Beyond the Middle East, the establishment of a working group of U.S., India, UAE and Israeli foreign ministers in October is yet another dividend of the accords. While some have heralded the bloc as the “new Quad,” unlike the strategic security dialogue between the U.S., India, Japan and Australia, this one’s focus will, at least initially, be solely economic.
Both the UAE and Israel already have deep ties with India, that India appears keen to expand. The UAE and India concluded a Comprehensive Economic Partnership Agreement (UAE-India CEPA) in February. Israel and India celebrated thirty years of diplomatic relations to some fanfare last June. India is another destination where Israeli and Emirati expertise and financing could be brought together in tech, infrastructure and transportation projects. Cooperation on banking, financial technologies and trade finance could also pay significant dividends.
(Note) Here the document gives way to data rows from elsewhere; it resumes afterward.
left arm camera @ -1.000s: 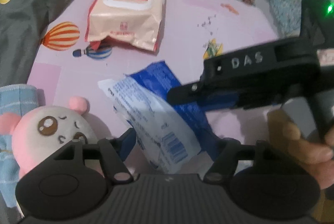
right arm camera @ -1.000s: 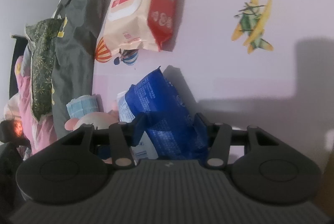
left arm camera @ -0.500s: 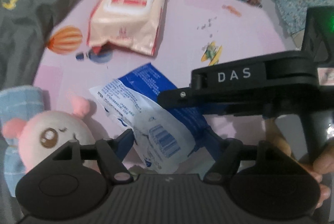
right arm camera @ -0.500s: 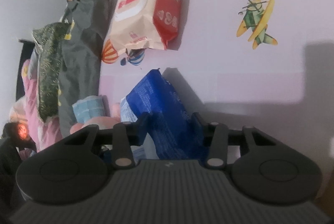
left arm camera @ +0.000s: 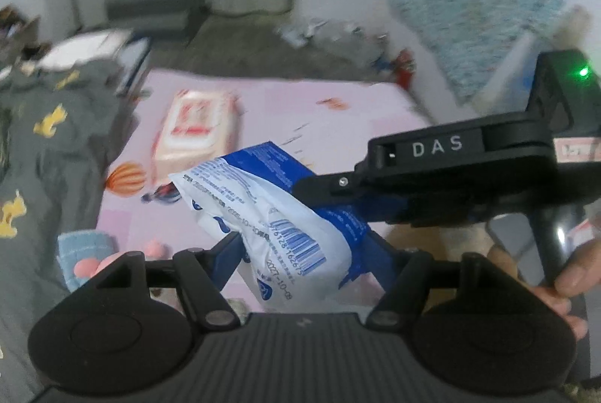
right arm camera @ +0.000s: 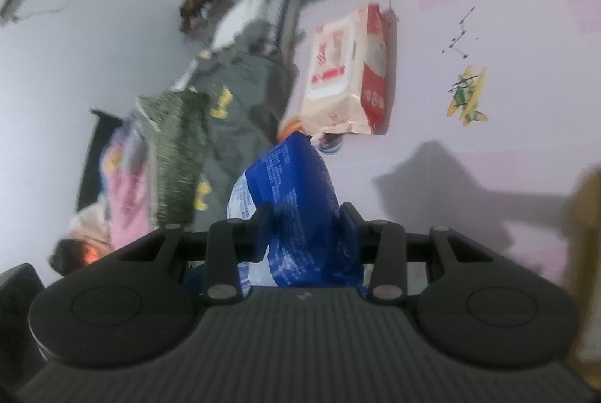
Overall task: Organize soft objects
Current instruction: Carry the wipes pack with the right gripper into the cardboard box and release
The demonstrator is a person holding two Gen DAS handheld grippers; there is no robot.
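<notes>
So progress-wise, I'd say this is early going. The pink mat [left arm camera: 263, 102] beyond the grippers has most of the soft stuff lying loose on it: the grey clothes [left arm camera: 49, 155] off to the left of the left gripper, the big pink wipes pack [left arm camera: 195, 128] straight ahead past its tips, and a pink plush toy [left arm camera: 94, 265] on a light blue cloth [left arm camera: 80, 245] low on its left side. None of that looks sorted yet. Only 1 item is actually in hand.

That's the blue and white pack [left arm camera: 270, 211], and both grippers have it. The left gripper [left arm camera: 304, 252] is clamped on its near end, pads pressed into the crinkly white side with the barcode. The right gripper [right arm camera: 306, 226] has just been closing and now pinches the blue side, with the film bulging between its fingers. In the left view the right one comes in across from the right side.

The pack looks squishy, half-full, glossy plastic, held up clear of the mat. Where it's headed I can't tell.
</notes>
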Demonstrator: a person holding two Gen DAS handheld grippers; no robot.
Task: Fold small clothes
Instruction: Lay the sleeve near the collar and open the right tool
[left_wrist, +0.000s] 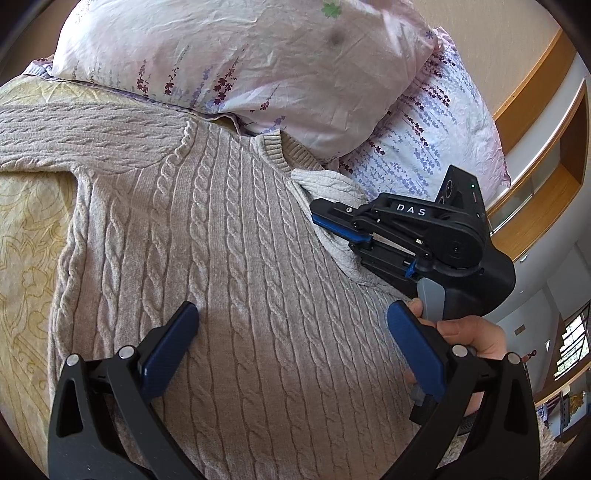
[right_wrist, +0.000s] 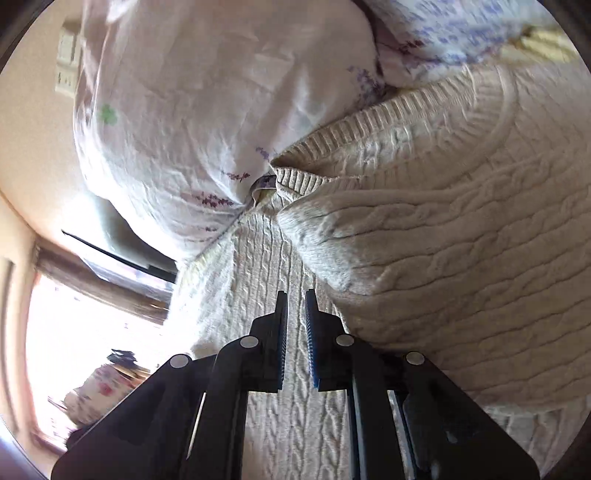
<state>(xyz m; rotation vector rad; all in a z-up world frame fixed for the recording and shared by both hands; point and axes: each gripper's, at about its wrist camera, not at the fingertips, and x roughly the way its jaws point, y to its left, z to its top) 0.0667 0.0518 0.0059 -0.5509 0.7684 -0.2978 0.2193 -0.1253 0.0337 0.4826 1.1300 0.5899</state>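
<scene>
A beige cable-knit sweater (left_wrist: 236, 236) lies flat on a bed, collar toward the pillows. Its left sleeve stretches out to the left; its right sleeve (left_wrist: 332, 188) is folded in over the shoulder. My left gripper (left_wrist: 291, 332) hovers open over the sweater's chest, empty. My right gripper (left_wrist: 332, 225) sits at the sweater's right shoulder, its jaws nearly closed. In the right wrist view the right gripper (right_wrist: 296, 314) shows a narrow gap between its pads with nothing between them, above the knit (right_wrist: 443, 240).
Two floral pillows (left_wrist: 240, 62) lie just behind the collar. A yellow patterned bedspread (left_wrist: 26, 240) lies under the sweater. The bed edge and room with a wooden frame (left_wrist: 535, 122) are to the right.
</scene>
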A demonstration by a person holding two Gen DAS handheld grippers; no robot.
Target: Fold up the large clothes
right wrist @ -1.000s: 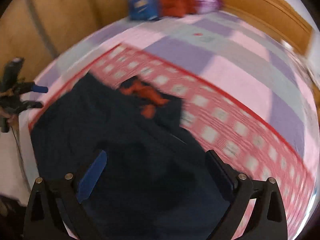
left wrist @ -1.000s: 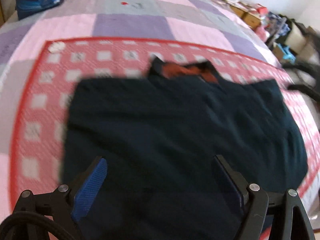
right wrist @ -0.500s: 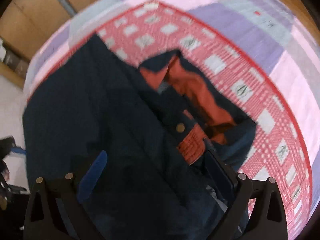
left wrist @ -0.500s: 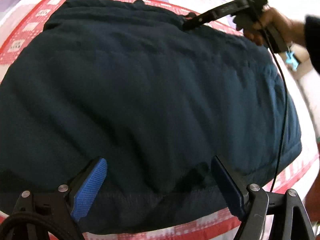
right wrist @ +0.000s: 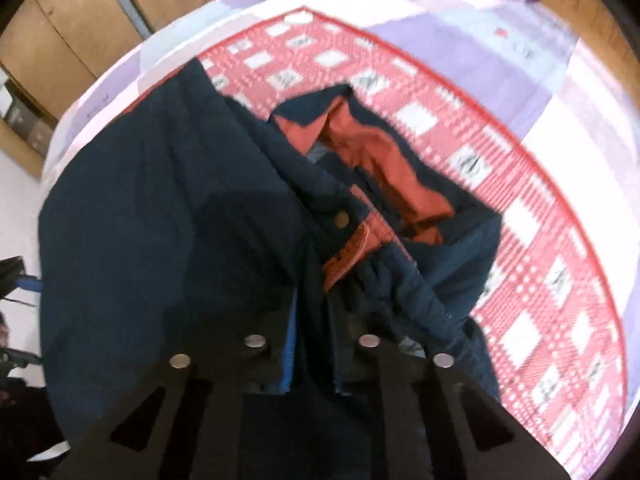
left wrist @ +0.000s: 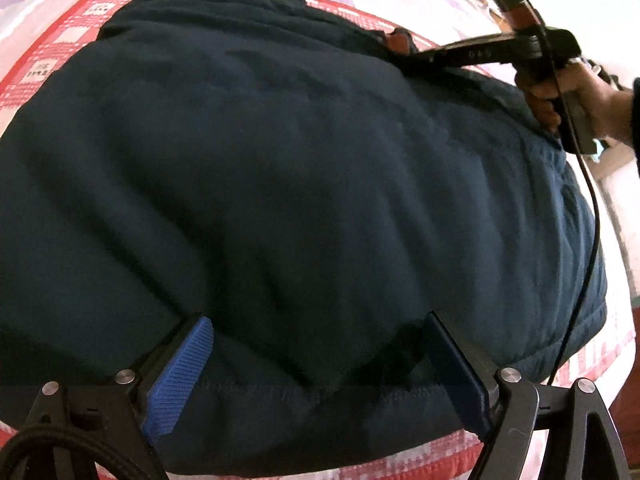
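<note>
Navy jacket [left wrist: 304, 184] lies spread on the red-and-white checked mat [right wrist: 532, 264], filling the view ahead of both my grippers. Purple-pink quilt [right wrist: 472, 56] beyond the mat. My left gripper [left wrist: 320, 360] stands wide over the jacket's hem, pads not pressing. My right gripper [right wrist: 312, 344] has just been closing; it pinches jacket cloth beside the rust-orange collar lining [right wrist: 384, 160]. Brass snap [right wrist: 342, 219] just ahead of the right fingertips.

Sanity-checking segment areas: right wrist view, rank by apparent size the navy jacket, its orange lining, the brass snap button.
1. navy jacket, fills most of the frame, partly hidden by the right gripper.
2. orange lining, a patch at the collar.
3. brass snap button, smallest.
</note>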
While the “new Quad” (or Q2?) remains nascent, it has reportedly been active. It is possible that greater regional economic integration and the emergence of supra-regional economic blocs will introduce greater competition into regional markets, so that the choice is not only between the U.S. and China.
Katherine Bauer is the Blumenstein-Katz Family Fellow at The Washington Institute and a former Treasury Department official. This article was originally published on the Hoover Institution’s Caravan website.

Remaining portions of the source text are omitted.